Dehua Bi1, Tianjian Zhou2, Wei Zhong3
1Department of Public Health Sciences, The University of Chicago, IL, United States.
Borrowing external data for clinical trials can be challenging due to population differences. The Shared Atoms Model (SAM) identifies common subpopulations, enabling hybrid controls (HC) for more precise treatment effect estimation.
Area of Science:
- Biostatistics
- Clinical Trial Design
- Data Science
Background:
- Augmenting control arms with external data is beneficial when participant recruitment is difficult, such as in rare or pediatric diseases.
- A key challenge is addressing heterogeneity in subpopulations between external and clinical trial datasets.
Purpose of the Study:
- To introduce a novel Bayesian nonparametric approach for borrowing information from external data.
- To develop a method that accounts for subpopulation heterogeneity across datasets to improve treatment effect estimation.
Main Methods:
- Application of the Shared Atoms Model (SAM), a Bayesian nonparametric model, to identify overlapping and unique subpopulations.
- Restricting information borrowing to common subpopulations to form a hybrid control (HC).
Main Results:
- The Shared Atoms Model effectively identifies shared and distinct subpopulations across datasets.
- The proposed hybrid control approach leads to more precise estimation of treatment effects compared to traditional methods.
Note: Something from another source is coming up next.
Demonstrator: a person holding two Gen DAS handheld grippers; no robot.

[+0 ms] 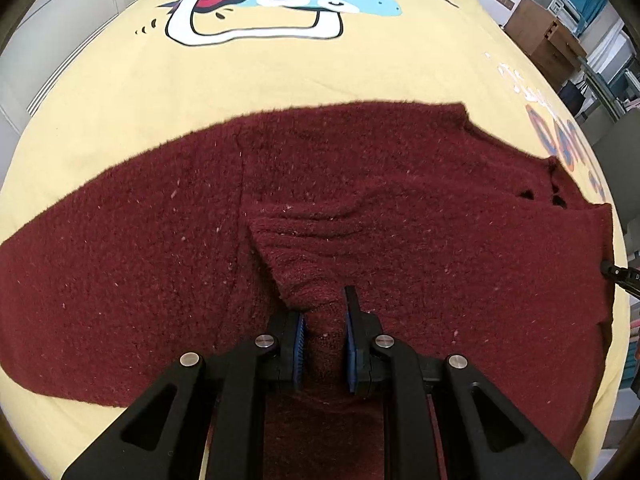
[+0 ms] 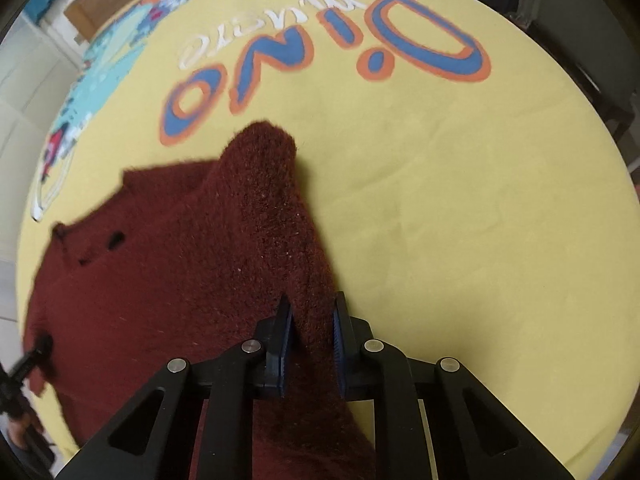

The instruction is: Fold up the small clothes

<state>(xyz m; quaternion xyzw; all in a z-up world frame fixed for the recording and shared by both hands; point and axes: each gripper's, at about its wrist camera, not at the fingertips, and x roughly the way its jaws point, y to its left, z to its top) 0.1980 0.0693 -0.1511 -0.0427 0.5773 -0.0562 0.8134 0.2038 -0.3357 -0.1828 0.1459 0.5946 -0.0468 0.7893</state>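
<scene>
Your left gripper (image 1: 325, 312) is clamped on a raised fold of the dark red sweater (image 1: 360, 208), which lies spread on the yellow cloth (image 1: 280, 76) with cartoon print. Your right gripper (image 2: 310, 320) is closed on the sweater's sleeve (image 2: 268, 200), and this sleeve runs forward from the fingers toward the "Dino" lettering (image 2: 320, 60).
</scene>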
- Simulation studies confirmed the robustness of the method.
Conclusions:
- The Shared Atoms Model provides a robust framework for integrating external data in clinical trials by managing subpopulation heterogeneity.
- This approach enhances the precision of treatment effect estimation, particularly valuable in scenarios with limited control arm recruitment.
- The method demonstrated improved treatment effect estimation in an Atopic Dermatitis dataset application.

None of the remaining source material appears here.